The first K-pop idol group ever was H.O.T debuted by SM Entertainment in 1996. And it was only the beginning. What these music studios started doing was that they would take a bunch of pretty fairly-talented people as trainees under their entertainment company, and literally train them for years to become the perfect pop star. They would usually be formed into groups and release music videos with synchronized choreographies to match.
Now, imagine for a moment a group of good-looking people, who can dance well, and sing songs that are easy on the ears. Not only that, they have a lot of content in the form of behind-the-scenes looks at their lives or participation in entertainment shows to help their fans connect with them.
Sounds like a perfect strategy to gain an intense fan base. And that is precisely what happened. Each of the K-pop idol groups has a fan base with a distinct name, a distinct fan chant, and the idols never fail to mention their fans any chance they get. BLACKPINK have the Blinks, MONSTA X have their Monbebes. And as for BTS, they have ARMY.

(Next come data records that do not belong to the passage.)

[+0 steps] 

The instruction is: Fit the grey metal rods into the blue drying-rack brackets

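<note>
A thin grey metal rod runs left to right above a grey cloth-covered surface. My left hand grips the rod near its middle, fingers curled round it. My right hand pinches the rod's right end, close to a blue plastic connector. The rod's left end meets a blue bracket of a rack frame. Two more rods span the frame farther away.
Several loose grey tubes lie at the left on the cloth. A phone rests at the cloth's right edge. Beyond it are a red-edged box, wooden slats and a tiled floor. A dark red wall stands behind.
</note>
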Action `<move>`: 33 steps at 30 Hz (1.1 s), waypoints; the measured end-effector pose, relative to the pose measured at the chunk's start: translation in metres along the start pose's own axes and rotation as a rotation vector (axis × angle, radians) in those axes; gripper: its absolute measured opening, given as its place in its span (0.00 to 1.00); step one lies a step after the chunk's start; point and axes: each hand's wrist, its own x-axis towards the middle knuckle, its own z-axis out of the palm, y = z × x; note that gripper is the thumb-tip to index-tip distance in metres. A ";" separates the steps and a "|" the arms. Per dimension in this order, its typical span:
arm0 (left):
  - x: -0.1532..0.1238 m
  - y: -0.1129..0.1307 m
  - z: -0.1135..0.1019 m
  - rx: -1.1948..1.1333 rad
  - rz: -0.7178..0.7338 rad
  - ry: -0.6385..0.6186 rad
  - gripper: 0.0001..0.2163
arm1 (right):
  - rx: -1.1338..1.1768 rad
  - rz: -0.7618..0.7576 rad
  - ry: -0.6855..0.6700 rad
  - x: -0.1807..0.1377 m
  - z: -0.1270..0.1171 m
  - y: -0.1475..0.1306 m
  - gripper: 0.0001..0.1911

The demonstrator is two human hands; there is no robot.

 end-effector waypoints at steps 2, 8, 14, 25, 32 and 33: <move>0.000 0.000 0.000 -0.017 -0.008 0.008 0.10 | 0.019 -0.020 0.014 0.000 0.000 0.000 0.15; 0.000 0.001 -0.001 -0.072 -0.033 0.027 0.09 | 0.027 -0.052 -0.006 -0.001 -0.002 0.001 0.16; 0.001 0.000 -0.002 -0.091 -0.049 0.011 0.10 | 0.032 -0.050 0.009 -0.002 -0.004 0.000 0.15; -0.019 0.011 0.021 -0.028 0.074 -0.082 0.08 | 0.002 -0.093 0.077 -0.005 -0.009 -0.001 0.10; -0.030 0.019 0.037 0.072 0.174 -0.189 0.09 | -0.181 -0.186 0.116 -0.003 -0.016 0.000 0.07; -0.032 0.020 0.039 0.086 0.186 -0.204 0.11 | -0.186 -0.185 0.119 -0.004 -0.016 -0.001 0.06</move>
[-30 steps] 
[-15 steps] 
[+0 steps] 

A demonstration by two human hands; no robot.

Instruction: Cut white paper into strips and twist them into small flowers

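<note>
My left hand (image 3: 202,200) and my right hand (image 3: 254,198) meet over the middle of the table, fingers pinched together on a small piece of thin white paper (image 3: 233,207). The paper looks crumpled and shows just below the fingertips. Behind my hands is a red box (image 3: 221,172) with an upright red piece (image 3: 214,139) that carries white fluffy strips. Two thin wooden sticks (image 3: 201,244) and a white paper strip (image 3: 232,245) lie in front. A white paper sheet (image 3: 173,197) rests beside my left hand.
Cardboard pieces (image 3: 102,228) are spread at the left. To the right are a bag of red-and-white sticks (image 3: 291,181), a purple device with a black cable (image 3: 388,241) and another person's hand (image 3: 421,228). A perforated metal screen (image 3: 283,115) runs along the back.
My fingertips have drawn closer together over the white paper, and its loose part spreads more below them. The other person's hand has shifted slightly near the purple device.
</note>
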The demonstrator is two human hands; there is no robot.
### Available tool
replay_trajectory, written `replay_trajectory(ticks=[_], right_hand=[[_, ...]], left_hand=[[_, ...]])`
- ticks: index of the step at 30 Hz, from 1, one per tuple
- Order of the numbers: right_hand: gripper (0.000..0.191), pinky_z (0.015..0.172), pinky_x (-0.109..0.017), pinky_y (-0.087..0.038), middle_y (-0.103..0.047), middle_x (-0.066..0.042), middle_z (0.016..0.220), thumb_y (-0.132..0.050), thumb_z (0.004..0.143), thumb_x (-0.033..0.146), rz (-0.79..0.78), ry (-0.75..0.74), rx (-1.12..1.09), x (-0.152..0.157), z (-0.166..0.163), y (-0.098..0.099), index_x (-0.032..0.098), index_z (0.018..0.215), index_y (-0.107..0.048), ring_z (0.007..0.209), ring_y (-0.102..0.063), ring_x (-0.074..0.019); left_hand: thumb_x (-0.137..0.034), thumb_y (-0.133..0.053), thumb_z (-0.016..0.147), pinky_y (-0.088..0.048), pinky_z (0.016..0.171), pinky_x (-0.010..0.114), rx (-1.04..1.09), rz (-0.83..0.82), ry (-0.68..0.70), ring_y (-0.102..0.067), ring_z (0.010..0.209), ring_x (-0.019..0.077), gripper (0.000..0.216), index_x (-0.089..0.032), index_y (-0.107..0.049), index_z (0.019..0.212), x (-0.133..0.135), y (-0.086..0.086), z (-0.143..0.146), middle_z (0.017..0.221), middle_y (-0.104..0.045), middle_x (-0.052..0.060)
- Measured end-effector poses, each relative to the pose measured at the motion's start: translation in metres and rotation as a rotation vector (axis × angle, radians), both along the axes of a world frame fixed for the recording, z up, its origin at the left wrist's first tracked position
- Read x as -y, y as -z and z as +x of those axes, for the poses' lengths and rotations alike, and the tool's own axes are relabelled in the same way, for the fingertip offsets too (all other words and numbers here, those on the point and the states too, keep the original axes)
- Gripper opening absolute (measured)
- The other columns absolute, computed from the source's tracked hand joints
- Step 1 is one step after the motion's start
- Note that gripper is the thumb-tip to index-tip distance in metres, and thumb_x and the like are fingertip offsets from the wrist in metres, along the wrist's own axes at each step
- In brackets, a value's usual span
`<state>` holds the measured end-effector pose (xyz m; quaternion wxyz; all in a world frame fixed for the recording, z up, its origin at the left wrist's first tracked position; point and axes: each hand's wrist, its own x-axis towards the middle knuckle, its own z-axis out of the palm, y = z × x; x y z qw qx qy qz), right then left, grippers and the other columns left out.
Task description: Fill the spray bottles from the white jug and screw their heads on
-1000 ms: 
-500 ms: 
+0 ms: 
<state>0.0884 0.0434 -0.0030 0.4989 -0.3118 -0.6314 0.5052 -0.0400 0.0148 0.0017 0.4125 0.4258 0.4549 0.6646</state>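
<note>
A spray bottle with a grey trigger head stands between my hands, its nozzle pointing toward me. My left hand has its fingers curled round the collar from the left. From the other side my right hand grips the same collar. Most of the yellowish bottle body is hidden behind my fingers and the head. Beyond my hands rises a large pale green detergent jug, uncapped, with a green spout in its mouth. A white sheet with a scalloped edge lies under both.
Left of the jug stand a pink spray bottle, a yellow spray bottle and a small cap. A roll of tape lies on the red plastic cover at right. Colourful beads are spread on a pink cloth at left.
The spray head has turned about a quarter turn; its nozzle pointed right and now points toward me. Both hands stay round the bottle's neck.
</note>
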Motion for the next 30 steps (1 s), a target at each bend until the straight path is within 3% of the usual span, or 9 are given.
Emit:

Now, in the past, a lot of groups have come close to cracking or at least knocking on the Western market’s door. Wonder Girls, a girl group under JYP Entertainment were the first K-pop group ever to have a song debut on the Billboard’s Hot 100 charts in 2008. It was a historic moment for K-pop, as it was just the beginning of their international stardom.
Then groups like Super Junior and Girls Generation from SM Entertainment introduced a larger portion of the western music listeners to K-pop. In fact, Girls Generation is still quoted as being the queens of K-pop, and that title has more or less remained unchallenged.
And while all these groups were doing well internationally, both in and outside of Asia, their presence was still largely unknown by the general public in the West. But it all changed when Psy released the viral hit Gangnam Style in 2012, breaking all sorts of YouTube records and letting the whole world know exactly what K-pop looks and sounds like.
But while Psy broke down the door in the Western music for K-pop, he didn’t stay for long beyond his viral hit. So, someone else had to carry the torch for K-pop. That’s when BTS comes in. A group that debuted in 2013, they took a while to gain international attention, but once they started, they haven’t slowed down since.
From having two of their latest albums peak at number 1 on Billboard 200 charts to breaking several YouTube records, BTS has brought the K-pop craze right through the front door of the U.S.
Their intense fan base called ARMY fills up any award shows that BTS is attending with cheers and chants, helping them gain exposure through social media, radios, and awards. Also, the amount of critical acclaim along with the commercial success of BTS has allowed them to solidify their position as actual artists and not just some K-pop novelty in the Western market.
From their Grammy appearances to their speech at the U.N. General Assembly on their End Violence campaign, BTS not only gained a lot of international fans for themselves but also for the entire K-pop industry because when fans get into a certain type of music, you search for other similar artists or songs. While BTS cemented K-pop as a big player in the West, many of other K-pop groups were quick to take up on this golden opportunity when people were more ready to hear about K-pop than ever.
So, for people who were not aware of K-pop, this whole media interest in the Korean music industry can come off as sudden and unexpected. But for those of us, who have been supporting and following K-pop groups and their music for a long time, their recent successes in the West and the U.S. has been a long time coming. And we hope it is here to stay.